Missy Gold has no regrets about leaving Hollywood to turn into a shrink.
The former child star — who’s finest recognized for portraying the governor’s daughter, Katie Gatling, within the sitcom “Benson,” which ran from 1979 to 1986 — tells Page Six completely that she “always knew” she wouldn’t be on TV perpetually.
“I didn’t go into acting as a child for some great love [of it],” explains Gold, whose sister Tracey Gold performed Carol Seaver in “Growing Pains.”
“In the family, we all sort of worked and acted … and I was always more the student,” Missy continues. “My older sister, who also was an actress and is an actress, is still very much in her wheelhouse. But for me, I’m much more of an introvert.”
When “Benson” was canceled, Missy was 16 and supplied to check for a cleaning soap opera.

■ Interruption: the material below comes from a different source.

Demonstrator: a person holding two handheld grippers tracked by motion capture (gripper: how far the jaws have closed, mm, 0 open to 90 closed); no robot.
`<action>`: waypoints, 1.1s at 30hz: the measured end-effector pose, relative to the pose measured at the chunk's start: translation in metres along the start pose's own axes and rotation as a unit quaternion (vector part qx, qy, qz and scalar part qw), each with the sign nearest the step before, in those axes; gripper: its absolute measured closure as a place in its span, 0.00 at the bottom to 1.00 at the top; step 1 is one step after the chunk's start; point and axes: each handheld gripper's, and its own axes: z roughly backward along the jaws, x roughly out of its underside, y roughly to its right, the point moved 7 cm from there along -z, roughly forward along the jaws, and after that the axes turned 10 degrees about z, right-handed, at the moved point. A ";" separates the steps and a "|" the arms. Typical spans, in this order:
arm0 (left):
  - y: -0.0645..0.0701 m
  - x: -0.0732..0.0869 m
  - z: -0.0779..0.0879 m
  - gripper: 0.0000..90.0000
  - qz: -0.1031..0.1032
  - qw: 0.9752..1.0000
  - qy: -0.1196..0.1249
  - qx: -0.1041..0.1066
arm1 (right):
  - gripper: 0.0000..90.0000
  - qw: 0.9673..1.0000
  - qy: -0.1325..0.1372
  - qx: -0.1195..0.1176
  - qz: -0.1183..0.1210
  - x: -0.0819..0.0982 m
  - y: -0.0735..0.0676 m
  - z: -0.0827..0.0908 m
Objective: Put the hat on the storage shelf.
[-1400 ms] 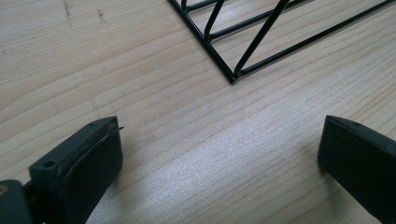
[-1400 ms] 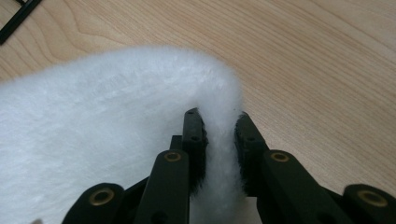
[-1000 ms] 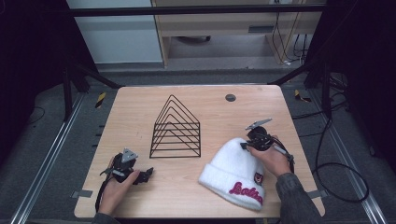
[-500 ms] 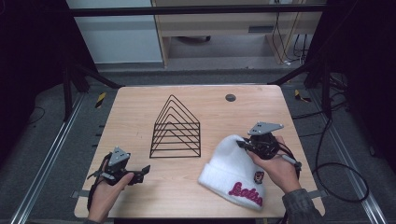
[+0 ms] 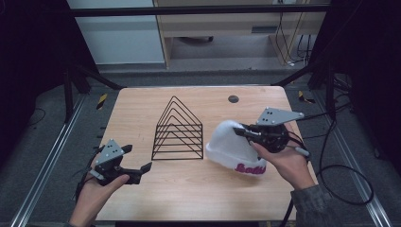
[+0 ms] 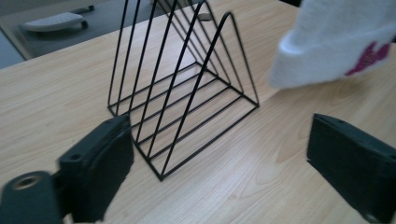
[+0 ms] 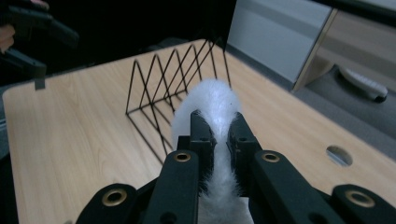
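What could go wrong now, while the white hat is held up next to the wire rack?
1. The right tongs pinch only a small fold of the white hat, so it may slip out.
2. The hanging hat is close to the black wire rack; its knit might catch on a wire and drag the rack.
3. The left tongs are open with nothing between them, so nothing supports the hat's lower edge.

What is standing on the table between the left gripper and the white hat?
The black wire rack stands between the open left gripper and the white hat, which the right gripper pinches. The high view shows this.
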 end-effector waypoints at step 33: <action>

“I thought, ‘No, this will interfere with what I want,’” she recollects. “I knew I wanted to go to college, and I knew I wanted to do something beyond that … so I said no to even testing, finished up school and applied to colleges.”
Missy ultimately attended Georgetown University earlier than incomes a PhD from the California School of Professional Psychology. She is now a training psychologist.

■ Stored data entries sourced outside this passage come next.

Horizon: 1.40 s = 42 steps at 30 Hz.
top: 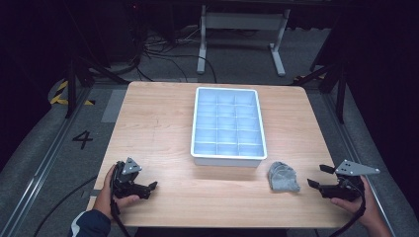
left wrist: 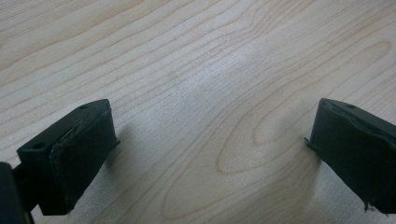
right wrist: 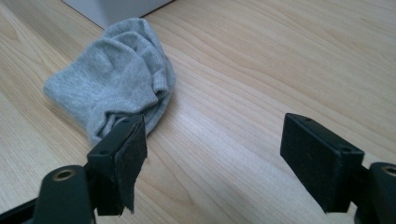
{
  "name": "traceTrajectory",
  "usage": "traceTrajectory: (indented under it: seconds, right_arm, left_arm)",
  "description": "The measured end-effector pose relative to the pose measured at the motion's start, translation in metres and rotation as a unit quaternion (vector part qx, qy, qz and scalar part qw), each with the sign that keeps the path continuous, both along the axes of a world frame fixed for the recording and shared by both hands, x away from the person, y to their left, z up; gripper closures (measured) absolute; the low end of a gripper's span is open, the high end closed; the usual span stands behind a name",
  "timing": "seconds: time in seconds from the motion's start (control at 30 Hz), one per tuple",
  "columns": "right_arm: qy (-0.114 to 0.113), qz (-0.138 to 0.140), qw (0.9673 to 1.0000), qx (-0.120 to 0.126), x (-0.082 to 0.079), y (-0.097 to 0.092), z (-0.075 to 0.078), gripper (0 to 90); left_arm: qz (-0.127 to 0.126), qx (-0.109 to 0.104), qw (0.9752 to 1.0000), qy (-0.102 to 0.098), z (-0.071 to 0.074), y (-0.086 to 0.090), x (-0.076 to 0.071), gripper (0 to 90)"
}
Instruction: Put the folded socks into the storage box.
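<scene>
Near the table's (top: 163, 123) front right corner sits the grey sock bundle (top: 283, 177), just off the front right corner of the white divided tray (top: 228, 157), close to it but apart from what the high view shows. Tray compartments look empty, so nothing is sorted yet.

Right tongs (top: 318, 176): spread wide, nothing between the pads. In the right gripper view the sock bundle (right wrist: 114, 84) lies just ahead of one jaw, which overlaps the bundle's near edge in the picture; can't tell if it touches. Other jaw is over bare wood, well clear. No grip made.

Left tongs (top: 152, 187): near the front left corner, low over the table. In the left gripper view the left tongs (left wrist: 210, 154) are spread, bare wood between the jaws, holding nothing.

Status, my read: the job is at its start. Sock looks to be the target, with the tray as its likely destination. Left to do: straddle the bundle, close, lift, place in a compartment. Soft rolled fabric, so a shallow pinch could grab one layer and unroll it.
</scene>
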State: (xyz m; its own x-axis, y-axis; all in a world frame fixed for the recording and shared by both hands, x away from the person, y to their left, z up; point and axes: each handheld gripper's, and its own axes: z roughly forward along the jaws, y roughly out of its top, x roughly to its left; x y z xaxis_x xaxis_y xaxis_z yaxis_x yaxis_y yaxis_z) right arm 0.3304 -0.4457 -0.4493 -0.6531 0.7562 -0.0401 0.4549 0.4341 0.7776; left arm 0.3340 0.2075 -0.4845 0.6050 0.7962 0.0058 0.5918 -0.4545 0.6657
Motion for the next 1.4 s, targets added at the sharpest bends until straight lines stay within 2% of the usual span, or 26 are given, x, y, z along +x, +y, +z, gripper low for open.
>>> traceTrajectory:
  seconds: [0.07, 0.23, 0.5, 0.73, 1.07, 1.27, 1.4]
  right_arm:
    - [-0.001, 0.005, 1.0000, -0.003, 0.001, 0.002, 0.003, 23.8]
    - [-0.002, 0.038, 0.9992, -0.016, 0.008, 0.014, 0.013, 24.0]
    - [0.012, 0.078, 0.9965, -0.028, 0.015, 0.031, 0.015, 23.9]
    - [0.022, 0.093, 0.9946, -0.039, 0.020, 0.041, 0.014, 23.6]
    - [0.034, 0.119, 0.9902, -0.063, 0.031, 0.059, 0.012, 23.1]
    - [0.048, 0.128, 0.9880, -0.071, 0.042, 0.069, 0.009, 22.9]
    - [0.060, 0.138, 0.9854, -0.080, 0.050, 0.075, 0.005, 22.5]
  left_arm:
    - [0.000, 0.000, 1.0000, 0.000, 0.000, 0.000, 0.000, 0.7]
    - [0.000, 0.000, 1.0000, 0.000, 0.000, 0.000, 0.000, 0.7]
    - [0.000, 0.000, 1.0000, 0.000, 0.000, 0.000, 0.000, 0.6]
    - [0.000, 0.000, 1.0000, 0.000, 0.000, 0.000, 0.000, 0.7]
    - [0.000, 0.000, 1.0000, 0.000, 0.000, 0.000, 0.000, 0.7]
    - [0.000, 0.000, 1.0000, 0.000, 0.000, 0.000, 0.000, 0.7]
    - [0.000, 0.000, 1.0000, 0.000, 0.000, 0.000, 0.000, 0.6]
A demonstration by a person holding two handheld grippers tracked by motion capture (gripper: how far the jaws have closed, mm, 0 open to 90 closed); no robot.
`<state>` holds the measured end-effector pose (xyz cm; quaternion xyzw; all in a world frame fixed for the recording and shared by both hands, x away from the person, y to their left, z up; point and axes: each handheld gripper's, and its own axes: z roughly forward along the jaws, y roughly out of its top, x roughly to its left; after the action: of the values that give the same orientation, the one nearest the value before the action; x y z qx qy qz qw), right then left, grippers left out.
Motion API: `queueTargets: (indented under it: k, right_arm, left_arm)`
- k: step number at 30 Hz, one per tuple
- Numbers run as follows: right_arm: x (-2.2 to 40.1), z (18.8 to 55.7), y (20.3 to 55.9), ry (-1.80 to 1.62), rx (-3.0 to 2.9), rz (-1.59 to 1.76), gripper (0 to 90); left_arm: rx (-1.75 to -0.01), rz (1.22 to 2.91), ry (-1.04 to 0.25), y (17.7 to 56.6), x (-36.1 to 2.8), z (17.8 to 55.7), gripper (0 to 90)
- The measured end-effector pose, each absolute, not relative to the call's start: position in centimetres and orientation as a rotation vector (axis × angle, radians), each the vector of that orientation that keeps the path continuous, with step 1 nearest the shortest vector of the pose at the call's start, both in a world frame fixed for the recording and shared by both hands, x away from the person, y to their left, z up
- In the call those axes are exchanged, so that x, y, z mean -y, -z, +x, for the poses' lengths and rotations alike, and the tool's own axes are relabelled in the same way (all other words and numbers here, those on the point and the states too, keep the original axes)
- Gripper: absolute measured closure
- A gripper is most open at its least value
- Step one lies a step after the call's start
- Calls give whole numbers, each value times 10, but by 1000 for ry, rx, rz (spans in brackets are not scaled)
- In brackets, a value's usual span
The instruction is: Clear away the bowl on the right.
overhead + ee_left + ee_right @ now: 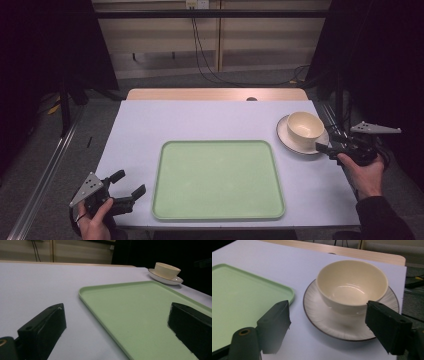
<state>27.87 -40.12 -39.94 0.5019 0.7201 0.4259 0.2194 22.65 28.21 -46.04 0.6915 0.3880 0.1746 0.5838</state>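
**Inspector:** Start at the left side of the table. What is there?

**Assistant:** The left gripper (126,191) is held low at the near left corner of the table (150,120), just beside the near left corner of the green tray (165,200). Its jaws are spread wide with nothing between them. In the left gripper view one jaw hangs over bare table and the other over the tray's surface.

**Inspector:** The tray itself?

**Assistant:** It lies flat in the middle, nothing on it.

**Inspector:** And to the right?

**Assistant:** A cream bowl (304,128) sits upright on a white saucer (292,144), near the tray's far right corner but apart from it. The right gripper (326,148) is at the saucer's near right rim. In the right gripper view its jaws stand apart, the saucer (322,320) and bowl (352,287) between them and just ahead; neither is gripped.

**Inspector:** Progress?

**Assistant:** In my judgement, hardly begun. The approach to the bowl and saucer is made; closing, lifting and, probably, setting them on the tray remain.
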Motion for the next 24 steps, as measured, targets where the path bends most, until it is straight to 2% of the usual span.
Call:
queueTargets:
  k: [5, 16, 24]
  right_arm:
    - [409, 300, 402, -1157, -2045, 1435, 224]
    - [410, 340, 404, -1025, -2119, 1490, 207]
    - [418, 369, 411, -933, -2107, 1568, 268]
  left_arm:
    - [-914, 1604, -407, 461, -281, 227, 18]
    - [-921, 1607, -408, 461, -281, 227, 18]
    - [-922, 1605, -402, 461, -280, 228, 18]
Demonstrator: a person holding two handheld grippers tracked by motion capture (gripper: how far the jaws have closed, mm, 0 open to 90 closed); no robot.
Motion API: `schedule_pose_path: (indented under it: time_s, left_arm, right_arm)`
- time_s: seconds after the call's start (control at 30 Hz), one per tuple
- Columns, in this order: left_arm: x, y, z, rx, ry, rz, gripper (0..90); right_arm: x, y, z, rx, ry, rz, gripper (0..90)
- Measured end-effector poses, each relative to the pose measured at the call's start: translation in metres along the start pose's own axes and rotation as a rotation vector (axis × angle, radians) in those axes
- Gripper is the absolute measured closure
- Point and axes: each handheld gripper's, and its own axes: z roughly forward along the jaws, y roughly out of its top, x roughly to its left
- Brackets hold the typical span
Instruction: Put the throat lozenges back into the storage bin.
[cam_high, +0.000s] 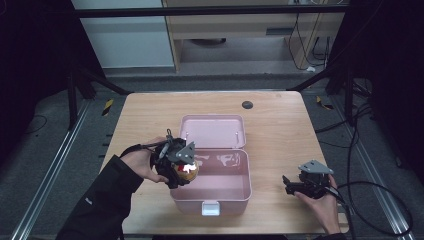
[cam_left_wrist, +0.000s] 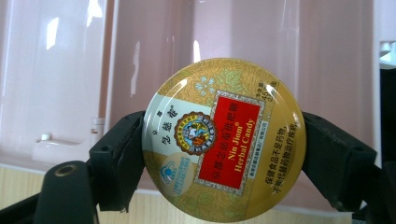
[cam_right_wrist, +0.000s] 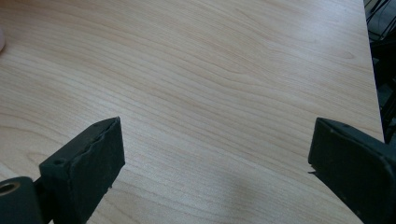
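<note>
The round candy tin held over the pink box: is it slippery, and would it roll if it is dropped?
The candy tin looks glossy and hard, so probably slippery; the left gripper pinches only its rim. It seems stiff. Round and flat, it might roll on edge inside the pink box.

Round gold candy tin (cam_left_wrist: 224, 140): red label reads "Nin Jiom Herbal Candy", Chinese characters alongside; "45" near rim.
</note>
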Motion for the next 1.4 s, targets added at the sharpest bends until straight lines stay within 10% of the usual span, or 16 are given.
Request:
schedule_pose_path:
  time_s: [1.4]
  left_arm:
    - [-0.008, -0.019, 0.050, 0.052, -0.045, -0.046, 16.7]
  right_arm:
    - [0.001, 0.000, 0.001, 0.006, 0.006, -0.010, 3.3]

The mother of two says she feels “very fortunate” to have been a child star and emerged unscathed in contrast to so many, together with her sister.

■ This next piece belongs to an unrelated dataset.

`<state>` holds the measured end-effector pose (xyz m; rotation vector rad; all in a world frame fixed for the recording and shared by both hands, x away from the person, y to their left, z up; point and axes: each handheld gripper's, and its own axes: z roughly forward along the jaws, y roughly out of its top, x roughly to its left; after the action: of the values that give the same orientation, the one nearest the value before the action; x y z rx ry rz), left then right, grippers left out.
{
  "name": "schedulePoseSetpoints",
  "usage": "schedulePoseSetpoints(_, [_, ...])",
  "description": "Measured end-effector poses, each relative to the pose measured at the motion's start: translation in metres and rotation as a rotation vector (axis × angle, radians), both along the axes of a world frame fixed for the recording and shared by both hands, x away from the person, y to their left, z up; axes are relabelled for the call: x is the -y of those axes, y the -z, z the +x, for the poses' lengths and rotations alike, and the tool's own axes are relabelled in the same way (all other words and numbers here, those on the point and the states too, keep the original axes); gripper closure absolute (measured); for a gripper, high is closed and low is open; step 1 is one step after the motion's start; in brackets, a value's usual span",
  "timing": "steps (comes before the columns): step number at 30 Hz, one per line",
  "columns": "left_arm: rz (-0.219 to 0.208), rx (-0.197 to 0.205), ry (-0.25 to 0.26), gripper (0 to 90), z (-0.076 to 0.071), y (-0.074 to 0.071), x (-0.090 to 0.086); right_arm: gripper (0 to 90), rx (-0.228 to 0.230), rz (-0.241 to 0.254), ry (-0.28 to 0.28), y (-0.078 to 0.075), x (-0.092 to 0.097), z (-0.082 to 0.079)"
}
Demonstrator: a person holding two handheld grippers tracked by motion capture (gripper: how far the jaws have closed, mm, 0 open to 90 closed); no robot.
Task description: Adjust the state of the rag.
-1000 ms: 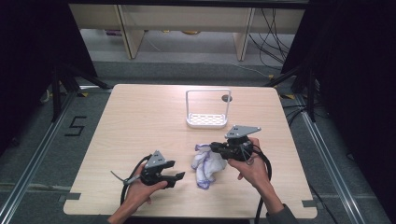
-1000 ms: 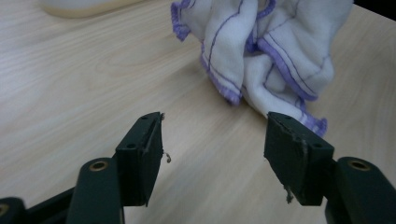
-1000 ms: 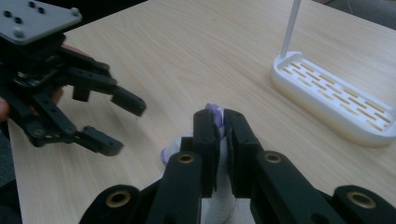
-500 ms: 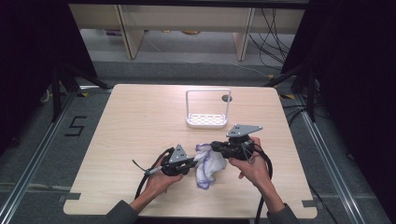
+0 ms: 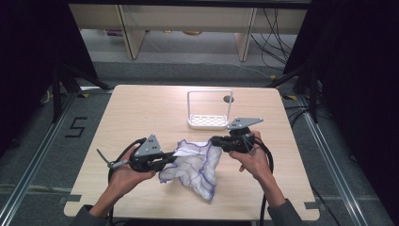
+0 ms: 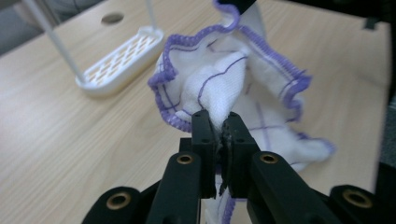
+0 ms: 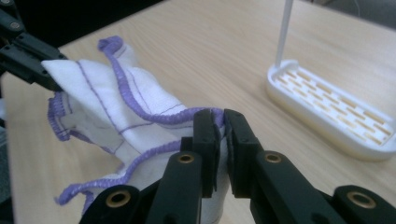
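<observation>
Two grippers, one white cloth (image 5: 195,162) with purple edges, held up between them over a wooden table (image 5: 141,113).

Left gripper (image 5: 171,159): clamped tight on the cloth. Jaws just closed, with a fold of cloth caught between them. In the left gripper view, left gripper (image 6: 220,128) with both black jaws nearly together and white cloth (image 6: 224,86) squeezed in the thin gap. Rest of the cloth bunched up just past the jaw tips, purple edge curling around it. Left hand (image 5: 123,173) wrapped around the back of that gripper.

Right gripper (image 5: 215,140): clamped too, pinching the other side of the cloth. In the right gripper view, right gripper (image 7: 221,122) with jaws nearly touching and a purple edge of cloth (image 7: 126,112) stuck between them. Cloth spread out to the left of those jaws, far corner held by the other gripper's dark tips at the top left. Right hand (image 5: 251,157) behind that gripper.

Cloth stretched between the two grippers, middle part hanging down low toward the table near the person.

White rack (image 5: 209,110) with a slotted tray and a tall thin frame: past the tips of both grippers, apart from the cloth. Up and to the left in the left gripper view (image 6: 121,58), off to the right in the right gripper view (image 7: 331,112).
</observation>
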<state>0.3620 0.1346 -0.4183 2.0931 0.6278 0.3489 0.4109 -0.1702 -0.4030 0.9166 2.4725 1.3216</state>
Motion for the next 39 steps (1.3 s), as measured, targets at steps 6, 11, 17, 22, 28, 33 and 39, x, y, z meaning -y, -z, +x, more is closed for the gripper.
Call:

Tracey, now 53, battled anorexia whereas filming “Growing Pains.” At one level, her weight dropped right down to an estimated 80 kilos, and he or she was suspended from the present on account of her skeletal look. After a number of years, she recovered and co-wrote a ebook, “Room to Grow: An Appetite for Life with Julie McCarron,” about her battle and eventual restoration from the consuming dysfunction.
“I think you cannot have that type of experience without giving pause and being thoughtful and reflective about what it was,” Missy tells us concerning being a working child actor. “And particularly as a mom myself, trying on the decisions, I can perceive the alternatives as an grownup now that my mother and father made that had been applicable for that second for them.
“I was fortunate. I was very fortunate. I have heard stories of people having really, really difficult experiences. And I credit my parents to some degree that it was positive, but we were just lucky. It’s a risky endeavor. I mean, I wouldn’t send my children into the industry, for sure. And my folks know that. But we were in a different place and in different circumstances. And it worked for me. It really did.”
Missy additionally credit the solid of “Benson,” who “nurtured and supported” her.
“So often I’d spend my days in my dressing room, people would come in and visit. And I think of it these days in my practice where I’m [a] psychologist and I’m sort of doing the same thing,” she says. “I’m in my room and people come in and visit and share their thoughts with me.”
That’s to not say that Missy didn’t come away fully unscathed from the expertise, explaining that she started seeing a therapist whereas in faculty to “sort of make sense of my experiences.”
She correctly describes childhood stardom as concurrently being handled like an grownup but additionally infantilized and fostering an unhealthy sense of entitlement.
“Here you are a child, assuming an adult’s role,” she explains. “But it’s the function of an actor … usually on set, actors are very a lot infantilized. And so it’s difficult to then develop an actual sense of self. And who am I? Psychologically to have that have of superstar is difficult, and to do it as a child, you already know, when your thoughts is forming …
“I see it for myself and what my experience was, but it helps in forms for me, sort of my work with all of my patients, everything that we live resonates through the course of our lives.”